• DESCRIPTION OF THE TASK:
Only the first line of the listing and the lines after it, up to and including the one containing "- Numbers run", should be retyped exactly.

• EXERCISE DATA:

»»

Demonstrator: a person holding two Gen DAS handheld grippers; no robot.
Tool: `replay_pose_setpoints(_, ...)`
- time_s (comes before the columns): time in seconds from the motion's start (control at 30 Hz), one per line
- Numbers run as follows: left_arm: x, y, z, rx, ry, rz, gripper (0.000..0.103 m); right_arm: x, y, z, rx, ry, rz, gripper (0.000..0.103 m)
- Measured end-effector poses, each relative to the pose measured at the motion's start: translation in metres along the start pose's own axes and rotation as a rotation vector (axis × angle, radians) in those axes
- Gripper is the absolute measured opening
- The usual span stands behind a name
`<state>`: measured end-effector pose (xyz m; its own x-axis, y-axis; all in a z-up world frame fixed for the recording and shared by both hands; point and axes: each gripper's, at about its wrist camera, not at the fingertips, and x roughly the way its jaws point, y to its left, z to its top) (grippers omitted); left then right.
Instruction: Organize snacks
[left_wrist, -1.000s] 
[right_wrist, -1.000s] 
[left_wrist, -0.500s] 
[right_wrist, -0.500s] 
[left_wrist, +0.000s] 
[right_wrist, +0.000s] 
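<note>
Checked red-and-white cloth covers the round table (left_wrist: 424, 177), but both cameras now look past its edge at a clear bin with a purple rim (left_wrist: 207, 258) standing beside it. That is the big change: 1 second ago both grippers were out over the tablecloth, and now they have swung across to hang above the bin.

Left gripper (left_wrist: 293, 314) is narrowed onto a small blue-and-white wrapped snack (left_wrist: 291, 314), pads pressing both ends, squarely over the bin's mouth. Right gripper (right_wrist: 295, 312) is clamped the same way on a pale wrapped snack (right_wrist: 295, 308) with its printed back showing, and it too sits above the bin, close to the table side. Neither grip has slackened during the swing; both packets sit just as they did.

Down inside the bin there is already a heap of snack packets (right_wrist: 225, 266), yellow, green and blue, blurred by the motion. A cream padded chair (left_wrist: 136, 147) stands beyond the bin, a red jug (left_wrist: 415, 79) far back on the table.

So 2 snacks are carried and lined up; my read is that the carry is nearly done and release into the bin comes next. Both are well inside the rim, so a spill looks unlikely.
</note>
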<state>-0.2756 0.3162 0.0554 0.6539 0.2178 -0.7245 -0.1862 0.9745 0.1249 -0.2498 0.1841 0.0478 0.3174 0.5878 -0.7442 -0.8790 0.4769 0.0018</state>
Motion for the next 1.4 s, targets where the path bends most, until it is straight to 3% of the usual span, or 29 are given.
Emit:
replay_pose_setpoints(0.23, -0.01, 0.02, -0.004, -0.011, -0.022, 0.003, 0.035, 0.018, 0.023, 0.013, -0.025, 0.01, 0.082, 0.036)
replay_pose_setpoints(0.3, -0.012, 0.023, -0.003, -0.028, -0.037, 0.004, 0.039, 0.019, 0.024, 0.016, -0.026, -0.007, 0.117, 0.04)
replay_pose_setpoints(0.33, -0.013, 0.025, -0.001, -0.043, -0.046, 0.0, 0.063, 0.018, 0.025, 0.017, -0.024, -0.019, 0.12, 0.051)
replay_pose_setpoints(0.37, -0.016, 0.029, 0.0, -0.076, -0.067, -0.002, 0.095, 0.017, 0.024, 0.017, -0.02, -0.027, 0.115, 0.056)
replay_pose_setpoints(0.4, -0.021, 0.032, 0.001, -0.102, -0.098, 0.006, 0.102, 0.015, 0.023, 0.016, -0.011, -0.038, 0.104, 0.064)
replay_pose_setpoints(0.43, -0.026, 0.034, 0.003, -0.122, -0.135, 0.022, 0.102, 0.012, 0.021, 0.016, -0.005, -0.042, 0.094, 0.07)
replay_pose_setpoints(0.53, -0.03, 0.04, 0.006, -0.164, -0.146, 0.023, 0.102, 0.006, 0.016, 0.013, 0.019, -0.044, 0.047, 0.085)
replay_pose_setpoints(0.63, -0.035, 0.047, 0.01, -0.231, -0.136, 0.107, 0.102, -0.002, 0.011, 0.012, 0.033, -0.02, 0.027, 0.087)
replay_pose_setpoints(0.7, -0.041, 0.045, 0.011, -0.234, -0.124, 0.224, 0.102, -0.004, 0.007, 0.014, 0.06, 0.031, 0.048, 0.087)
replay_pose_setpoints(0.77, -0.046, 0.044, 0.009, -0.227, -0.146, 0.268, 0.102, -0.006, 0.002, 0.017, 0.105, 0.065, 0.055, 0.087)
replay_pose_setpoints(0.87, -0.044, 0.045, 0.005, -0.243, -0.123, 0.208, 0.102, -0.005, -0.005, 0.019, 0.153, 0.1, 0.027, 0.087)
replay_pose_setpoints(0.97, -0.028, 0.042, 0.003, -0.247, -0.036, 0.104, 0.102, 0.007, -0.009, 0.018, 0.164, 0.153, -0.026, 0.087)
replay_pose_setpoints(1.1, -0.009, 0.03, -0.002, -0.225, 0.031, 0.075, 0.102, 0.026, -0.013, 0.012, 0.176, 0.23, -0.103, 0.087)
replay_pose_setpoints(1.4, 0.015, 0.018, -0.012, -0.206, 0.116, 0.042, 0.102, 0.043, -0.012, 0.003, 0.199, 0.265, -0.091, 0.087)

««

• WRITTEN ANSWER:
Demonstrator: a person holding two Gen DAS handheld grippers; no robot.
Tool: `replay_pose_setpoints(_, ...)`
- time_s (comes before the columns): time in seconds from the motion's start (control at 30 Hz), one per line
- Numbers run as follows: left_arm: x, y, z, rx, ry, rz, gripper (0.000..0.103 m); right_arm: x, y, z, rx, ry, rz, gripper (0.000..0.103 m)

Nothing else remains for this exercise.